***** The data

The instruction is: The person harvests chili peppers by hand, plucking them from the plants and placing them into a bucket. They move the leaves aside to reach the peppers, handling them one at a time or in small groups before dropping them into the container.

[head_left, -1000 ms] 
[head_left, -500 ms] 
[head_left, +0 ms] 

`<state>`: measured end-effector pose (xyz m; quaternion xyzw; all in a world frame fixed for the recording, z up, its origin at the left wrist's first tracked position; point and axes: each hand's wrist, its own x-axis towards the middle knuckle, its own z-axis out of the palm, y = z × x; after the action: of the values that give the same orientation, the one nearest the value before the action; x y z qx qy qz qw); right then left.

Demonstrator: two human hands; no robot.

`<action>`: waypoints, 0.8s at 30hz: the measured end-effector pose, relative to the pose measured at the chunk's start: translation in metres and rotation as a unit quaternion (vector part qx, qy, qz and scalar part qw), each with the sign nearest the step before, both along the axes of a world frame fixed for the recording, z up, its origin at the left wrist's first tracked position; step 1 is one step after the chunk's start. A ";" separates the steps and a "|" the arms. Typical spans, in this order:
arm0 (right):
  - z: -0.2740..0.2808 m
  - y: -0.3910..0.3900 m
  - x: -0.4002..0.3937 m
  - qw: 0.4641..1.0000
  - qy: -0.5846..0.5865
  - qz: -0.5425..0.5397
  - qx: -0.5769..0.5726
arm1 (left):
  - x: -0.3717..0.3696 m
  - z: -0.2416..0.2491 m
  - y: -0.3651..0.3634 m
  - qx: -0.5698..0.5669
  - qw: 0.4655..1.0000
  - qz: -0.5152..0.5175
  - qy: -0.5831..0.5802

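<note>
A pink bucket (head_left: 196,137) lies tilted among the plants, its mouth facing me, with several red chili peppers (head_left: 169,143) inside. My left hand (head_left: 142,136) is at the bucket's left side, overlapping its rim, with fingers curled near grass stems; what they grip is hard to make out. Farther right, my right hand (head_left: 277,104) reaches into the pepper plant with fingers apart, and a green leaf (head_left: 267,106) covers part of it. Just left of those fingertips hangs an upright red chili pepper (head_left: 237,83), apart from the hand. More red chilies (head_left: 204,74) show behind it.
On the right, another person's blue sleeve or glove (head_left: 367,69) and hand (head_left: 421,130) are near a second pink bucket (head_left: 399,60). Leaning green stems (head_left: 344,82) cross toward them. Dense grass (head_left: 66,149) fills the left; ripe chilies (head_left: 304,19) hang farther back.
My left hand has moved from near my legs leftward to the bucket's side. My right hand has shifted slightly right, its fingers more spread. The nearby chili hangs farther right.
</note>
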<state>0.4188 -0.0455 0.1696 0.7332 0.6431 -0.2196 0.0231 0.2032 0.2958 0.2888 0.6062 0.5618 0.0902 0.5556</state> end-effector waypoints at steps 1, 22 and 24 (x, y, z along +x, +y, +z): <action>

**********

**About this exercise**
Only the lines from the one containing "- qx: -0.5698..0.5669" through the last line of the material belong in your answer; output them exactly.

**Task answer**
  - qx: -0.5698..0.5669
  - qw: 0.4655..1.0000
  - qz: -0.5152..0.5175
  - qy: -0.5831..0.5802

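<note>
A pink bucket (head_left: 196,137) lies tilted among the plants, its mouth facing me, with several red chili peppers (head_left: 169,143) inside. My left hand (head_left: 142,136) is at the bucket's left side, overlapping its rim, with fingers curled near grass stems; what they grip is hard to make out. Farther right, my right hand (head_left: 277,104) reaches into the pepper plant with fingers apart, and a green leaf (head_left: 267,106) covers part of it. Just left of those fingertips hangs an upright red chili pepper (head_left: 237,83), apart from the hand. More red chilies (head_left: 204,74) show behind it.
On the right, another person's blue sleeve or glove (head_left: 367,69) and hand (head_left: 421,130) are near a second pink bucket (head_left: 399,60). Leaning green stems (head_left: 344,82) cross toward them. Dense grass (head_left: 66,149) fills the left; ripe chilies (head_left: 304,19) hang farther back.
My left hand has moved from near my legs leftward to the bucket's side. My right hand has shifted slightly right, its fingers more spread. The nearby chili hangs farther right.
</note>
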<state>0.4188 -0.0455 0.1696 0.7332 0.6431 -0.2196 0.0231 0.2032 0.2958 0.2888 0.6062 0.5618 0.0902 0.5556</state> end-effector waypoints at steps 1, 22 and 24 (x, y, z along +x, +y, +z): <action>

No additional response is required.